Actually, online education is a second-rate spare tire that can be used to get the car to the garage in an emergency, but then must be replaced. A whole generation of teachers and students now know how true this claim is. Ask them if they’d rather be at school or in front of their screens, and there is only one answer they will give unless they were giving or getting a spare-tire education in the first place. I include college students and their professors, one of whom writes to say that remote lessons are an unsatisfactory substitute for the close engagement he and his students used to have. Because he teaches at a small college with an admirable student/teacher ratio, he is able to mitigate partially the effects of remoteness by having daily written encounters between himself and them. Consider by contrast the teacher of large or immense classes, his Zoom screen a flickering honeycomb of indistinguishable little faces or, as Orwell might have put it, an undifferentiated blue stuff. Who could be in favor of it unless the alternative was a pandemic?
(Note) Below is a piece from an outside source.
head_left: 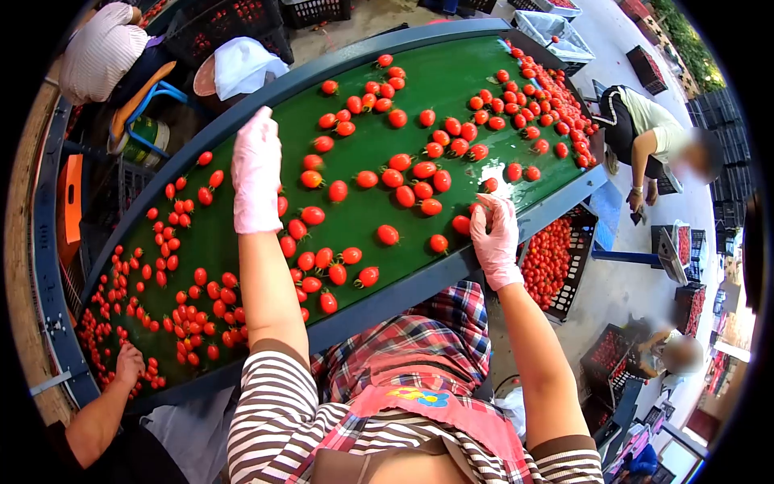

We should never underestimate the ability of people to be panicked or provoked by educational ‘movements’ or to run before them, particularly if they really don’t know how education works. They can sometimes work rapid havoc, as in the case of the University of Virginia’s dismissal of its president Teresa Sullivan. Its governing body got the scent of the MOOC menace (remember MOOCs?) and off they ran. Sometimes the havoc is persistent, as in the twenty-year upheaval in education caused by “value”-“added” “metrics” (remember VAMs?), whose partisans are still clattering across empty prairies like the bucks chased by the “firecat” across Oklahoma in Wallace Stevens’s poem “Earthy Anecdote.”

Another cat! But the firecat, unlike Macavity, is a menace because of its power to stampede dumb animals.